The rest of our stay at Nha Trang was spent relaxing on the beach, ordering room service and reading. The sun was deceptively hot (it felt cooler due to a strong breeze) which resulted in us cooking ourselves for too long and consequently none-too-attractive crabstick effect: red raw on the front and white on the back. If anyone was in any doubt as to where we were from, it was confirmed when we turned around. Even the lobsters being prepared on the beach by the local women looked pale in comparison.
We comforted ourselves by retreating to our hotel, whacking up the aircon and reading our books. I was reading a book called "The Girl in the Picture, " about the famous picture of a young girl seen running from a napalm bomb during the Vietnam war, her skin covered in burns. I knew how she felt.I could imagine the same picture, only with me running away from the beach instead.
The fact that the room service was ridiculously cheap was quite a novelty - we ate and drank to our hearts' content, all for about 3 quid a time, sniggering when the bill came.
When the time came to pack our bags and catch the sleeper bus to Hoi An, we were apprehensive, not exactly relishing the idea of anouther 12hr journey cooped up in a child-size bed. But we were pleasantly surprised..for the first time ever, we had enough legroom. They should have slapped a UNESCO world heritage sticker on that bus and made it the eighth wonder of the world. A bus...with legroom. Pioneering.
The hotel in Hoi An was our little luxury...3 whole stars. It had an infinity pool, dark wood furnishings and Sky TV. Unfortunately the weather wasn't great though so we didn't get to test the pool out. And there was no bar. Oh well, you can't have it all I guess. Not for US$ 25 (inc bed and breakfast for both of us) a night anyway.
That afternoon we went into the Old Town, which we agreed is one of the most picturesque areas in the whole of Vietnam - an ancient trading port with lots of quaint little alleys and narrow lanes boasting unusual little restaurants and old colonial buildings. We visited an old 19th Century house, where the owner welcomed us in and cooked us some delicious local food, particular to that region. One dish was called Cao Lau, a broth of flat noodles, pork slices, bean sprouts and greens, topped with croutons. The other was called White Rose, which was a little dumping stuffed with shrimp. Not as nice as it sounds actually - it tasted like a blob of glue with a prawn inside. We did that English thing of muttering under our breath that it tastes awful, then politely telling the waiter that it was delicious and tipping generously. The food here is a bit hit-and-miss: it sounds great on the menu but some of the cuts of meat look like something the local stray dogs would turn their scabby little noses up at. (Once when I ordered chicken I thought they'd mistakenly given me beef.A second examination revealed that it was in fact chicken, albeit a brown and wrinkly one).

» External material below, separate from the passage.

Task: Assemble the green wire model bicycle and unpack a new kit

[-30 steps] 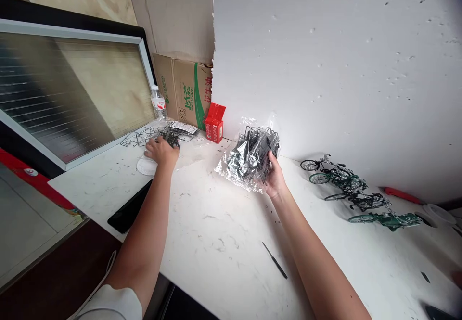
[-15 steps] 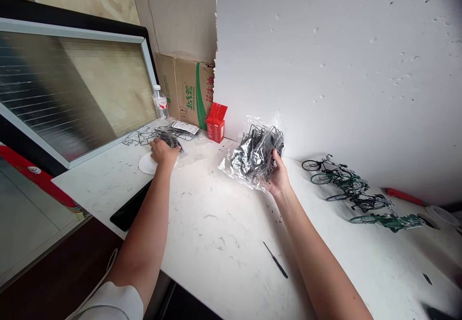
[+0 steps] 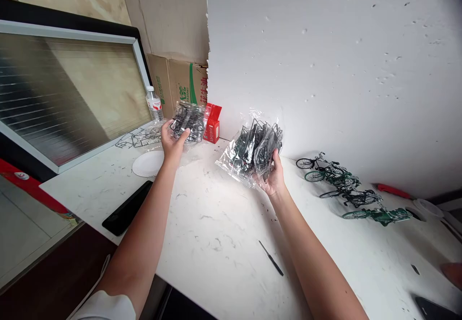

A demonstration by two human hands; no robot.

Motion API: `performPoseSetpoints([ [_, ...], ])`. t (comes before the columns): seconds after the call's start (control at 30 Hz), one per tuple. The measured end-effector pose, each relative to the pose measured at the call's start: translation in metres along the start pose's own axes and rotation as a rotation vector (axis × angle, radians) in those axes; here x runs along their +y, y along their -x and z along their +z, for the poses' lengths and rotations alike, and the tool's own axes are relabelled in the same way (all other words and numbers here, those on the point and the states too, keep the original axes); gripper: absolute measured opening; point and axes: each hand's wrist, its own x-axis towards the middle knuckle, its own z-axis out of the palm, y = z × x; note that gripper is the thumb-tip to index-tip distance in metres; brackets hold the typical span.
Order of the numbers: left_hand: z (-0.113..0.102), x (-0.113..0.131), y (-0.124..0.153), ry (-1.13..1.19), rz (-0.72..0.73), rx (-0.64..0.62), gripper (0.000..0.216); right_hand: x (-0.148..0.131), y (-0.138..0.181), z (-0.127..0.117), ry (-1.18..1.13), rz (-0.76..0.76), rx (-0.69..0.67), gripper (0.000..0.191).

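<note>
My right hand point(image 3: 272, 178) grips a clear plastic bag of dark grey part frames point(image 3: 252, 149) and holds it just above the white table point(image 3: 216, 233). My left hand point(image 3: 172, 142) is raised over the table's far left and is closed on a smaller clear bag of black parts point(image 3: 187, 120). Empty wire-like part frames point(image 3: 135, 139) lie on the table behind the left hand. A white round disc point(image 3: 147, 163) lies below it.
Several small model bicycles point(image 3: 342, 190) lie at the right by the white foam wall. A thin black tool point(image 3: 270, 258) lies between my arms. A black phone point(image 3: 126, 208), a red carton point(image 3: 212, 123), a water bottle point(image 3: 154, 104) and a cardboard box point(image 3: 176, 86) stand at the left.
My left hand has lifted from the table with a small bag of black parts in it. The right hand has raised its bag slightly.
</note>
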Motion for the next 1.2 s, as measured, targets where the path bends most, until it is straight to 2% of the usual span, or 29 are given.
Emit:
performPoseSetpoints([
  [0.17,0.033,0.006,0.027,0.245,-0.277,-0.282,0.093,0.005,-0.001,-0.004,-0.058,-0.056,-0.001,0.058],
  [0.27,0.048,0.009,0.043,0.288,-0.354,-0.386,0.088,0.006,-0.003,-0.011,-0.094,-0.089,0.023,0.054],
  [0.5,0.059,0.021,0.055,0.339,-0.447,-0.440,0.087,0.004,-0.006,-0.021,-0.106,-0.127,0.055,0.042],
  [0.67,0.065,0.035,0.062,0.430,-0.440,-0.531,0.078,0.000,-0.003,-0.017,-0.087,-0.129,0.042,0.048],
  [0.87,0.076,0.034,0.081,0.461,-0.634,-0.592,0.057,-0.008,0.004,-0.009,0.007,-0.136,0.069,0.057],
  [1.03,0.076,0.037,0.083,0.512,-0.720,-0.619,0.059,-0.011,0.008,-0.005,0.002,-0.088,0.093,0.059],
  [1.2,0.068,0.051,0.076,0.588,-0.824,-0.682,0.072,-0.017,0.014,-0.002,-0.097,-0.062,-0.007,0.062],
])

We wandered about the town, visiting shabby little museums and the Japanese Covered Bridge.
The next day we took a tour to the Cham ruins, an ancient set of temples built around 700AD. Having visited Angkor Wat in Cambodia we'd become temple snobs, and wrinkled our noses at the dilapidated unkempt sites with grass growing out of the top of them, dismissing the fact that they WERE 1300 years old. Added to the fact that the tour involved a little Vietnamese guide whose English left a lot to be desired was the simple truth that there were far too many people in the group, all followiong each other around like lemmings. There's no fun in being herded around from one pile of old rubble to another with about 50 Japanese tourists snapping everything in sight, blinding you with the flash from their humungous cameraman-worthy equipment, yapping away and walking into the background of the few pictures we actually managed to take.
We returned to the Old Town a few times for meals and to walk along the riverbank in the evening, which looked amazing when lit up by hundreds of tiny fairy lights and beautiful chinese lanterns. Aside from the lovely Old Town, the rest of Hoi An was a multitude of tailor's shops lining the streets on either side of the road, all characterised by little women with tape measures around their necks desperately trying to haul people inside. Once over the threshold, you are thrust into a kiddies plastic chair as several women appear from nowhere and start pummelling your shoulders and massaging your neck, whilst putting a copy of the Next Directory in front of you. As the massage is so relaxing, before you know it you are leafing through some old catalogue, picking out dresses and suits that you might like to buy. It's quite a good sales technique, I had to admit, as I was almost lured into buying all manner of garments, none of which I needed nor particularly wanted. I dragged myself from the trance they'd put me in just in time to see Liam being measured up for a wool suit jacket in a daze.We snapped ourselves out of it and made our excuses, leaving with our wallets intact,just.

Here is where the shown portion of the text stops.